WHAT THE EXERCISE ASKS: Copy out precisely the line that holds "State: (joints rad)" and all the lines following it in the data, up to and including the last one, and no others.

(Items from a dataset)

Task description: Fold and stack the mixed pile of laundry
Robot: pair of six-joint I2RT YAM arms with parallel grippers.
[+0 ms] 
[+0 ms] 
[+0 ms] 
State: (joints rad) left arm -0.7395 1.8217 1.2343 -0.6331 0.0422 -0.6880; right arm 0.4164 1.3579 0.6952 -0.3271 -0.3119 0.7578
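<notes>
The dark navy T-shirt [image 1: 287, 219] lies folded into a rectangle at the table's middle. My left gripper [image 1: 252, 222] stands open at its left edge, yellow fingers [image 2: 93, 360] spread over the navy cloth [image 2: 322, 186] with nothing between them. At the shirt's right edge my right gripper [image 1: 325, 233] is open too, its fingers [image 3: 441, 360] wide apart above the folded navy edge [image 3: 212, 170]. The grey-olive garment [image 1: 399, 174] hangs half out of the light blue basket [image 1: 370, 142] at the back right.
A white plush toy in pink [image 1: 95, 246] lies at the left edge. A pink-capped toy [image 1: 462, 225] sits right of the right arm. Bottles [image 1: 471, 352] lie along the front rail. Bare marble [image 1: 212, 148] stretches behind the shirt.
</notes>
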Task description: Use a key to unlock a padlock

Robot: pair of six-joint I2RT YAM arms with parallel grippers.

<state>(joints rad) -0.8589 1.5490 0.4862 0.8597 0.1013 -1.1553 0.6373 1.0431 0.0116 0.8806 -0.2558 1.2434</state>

SOLUTION FOR THIS EXERCISE:
State: (joints rad) left arm -0.7395 1.8217 1.2343 -0.6331 0.0422 -0.6880; right arm 0.4164 1.3579 0.6952 -0.3271 -0.3119 0.7578
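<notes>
The dark navy T-shirt [image 1: 287, 219] lies folded into a rectangle at the table's middle. My left gripper [image 1: 252, 222] stands open at its left edge, yellow fingers [image 2: 93, 360] spread over the navy cloth [image 2: 322, 186] with nothing between them. At the shirt's right edge my right gripper [image 1: 325, 233] is open too, its fingers [image 3: 441, 360] wide apart above the folded navy edge [image 3: 212, 170]. The grey-olive garment [image 1: 399, 174] hangs half out of the light blue basket [image 1: 370, 142] at the back right.
A white plush toy in pink [image 1: 95, 246] lies at the left edge. A pink-capped toy [image 1: 462, 225] sits right of the right arm. Bottles [image 1: 471, 352] lie along the front rail. Bare marble [image 1: 212, 148] stretches behind the shirt.
</notes>
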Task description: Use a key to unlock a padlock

Robot: pair of six-joint I2RT YAM arms with parallel grippers.

<state>(joints rad) -0.8589 1.5490 0.4862 0.8597 0.1013 -1.1553 0.6373 1.0431 0.0116 0.8806 -0.2558 1.2434</state>

The output has been given in full.